As we approach Inauguration Day, I searched the Scripture for advice to offer the new President. It is appropriate since President Obama has apparently regularly actually gone to church. There is a beauty in faithful church attendance which Eugene Peterson calls a “Long Obedience in the Same Direction.” There are very few times in our pilgrim walk where we meet a burning bush. Usually our faith is a process which slowly joins us with the Body of Christ, offered to the world. 

 As I looked to see what motivated and changed other Presidents, I noticed that they sometimes chose Bible passages that they thought would give special direction to their leadership. I also discovered that 17 of the 43 Presidents have something in common. Of course, they are all men, but can you think of something that only 17 of them have in common? They are Ultachs. Their ancestors came from Ulster in Northern Ireland. I had read that the Irish have had unusual influence in US politics and Catholicism, but I could not have guessed that the Presidency had some many ties to Ulster. Ulster is a province of 2 million people, and Belfast only has 500,000. New York City, in contrast, has 8 million.
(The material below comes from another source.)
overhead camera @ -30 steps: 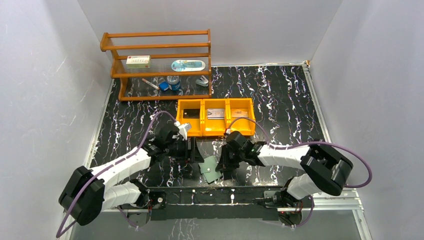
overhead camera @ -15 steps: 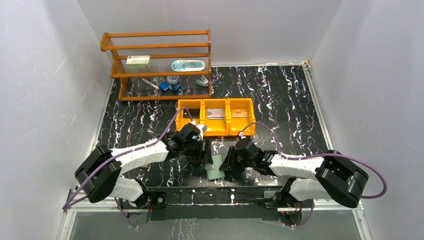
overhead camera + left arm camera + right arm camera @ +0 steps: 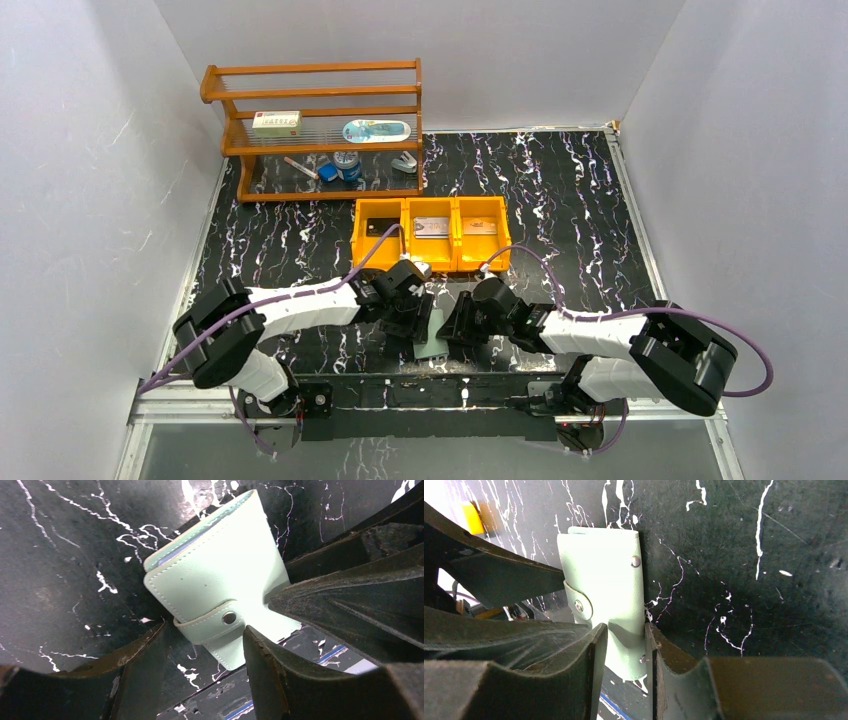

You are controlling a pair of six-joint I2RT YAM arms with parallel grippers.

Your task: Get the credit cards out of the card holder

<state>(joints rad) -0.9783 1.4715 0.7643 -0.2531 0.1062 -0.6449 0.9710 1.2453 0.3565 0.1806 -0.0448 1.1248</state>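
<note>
The card holder (image 3: 432,337) is a pale green wallet lying shut on the black marble table, its snap strap fastened (image 3: 229,617). It lies between both grippers near the front edge. My left gripper (image 3: 414,322) is open, and the strap end sits between its fingertips (image 3: 205,645). My right gripper (image 3: 456,327) is open too, its fingers over the holder's other end (image 3: 625,640). A black card (image 3: 375,228), a silver-grey card (image 3: 432,228) and a tan card (image 3: 480,228) lie one to a compartment in the orange tray (image 3: 430,262).
A wooden shelf (image 3: 315,130) at the back left holds a white box, a tin and other small items. The arms' base rail (image 3: 430,392) runs just in front of the holder. The grey walls close in left, right and behind.
My left arm swung right and came up to the holder. The right gripper opened off the holder, which went from lying askew to lying straighter.
</note>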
 James Buchanan said, “My Ulster blood is my most precious heritage.” Ulysses Grant went to Ulster after he left the Presidency. Andrew Jackson, Andrew Johnson, James Buchanan, Chester Arthur, and Grover Cleveland all had a father or grandfather born in Ulster. Five of the last seven presidents are Ultachs, including Bush, Nixon and Carter. Bill Clinton went to Ulster three times to facilitate the peace process while President. I do not remember him going to Zimbabwe or Cambodia during those years.

 While President Obama is reputed to be Kenyan, or an Indonesian Muslim and ten other groups claim that he is descended from them, it seems safe to say that he is not an Ultach. What will it mean for him to assume leadership in an office that has been so connected to Ulster since 1829? With that thought I looked at the Scriptures and realized that there is a person who might give the new President guidance as he faces the pressures from so many directions and attempts to offer just leadership of all. We will introduce that Bible reading in the moments to come and offer prayers that God blesses the world with a new outpouring of peace in this new year.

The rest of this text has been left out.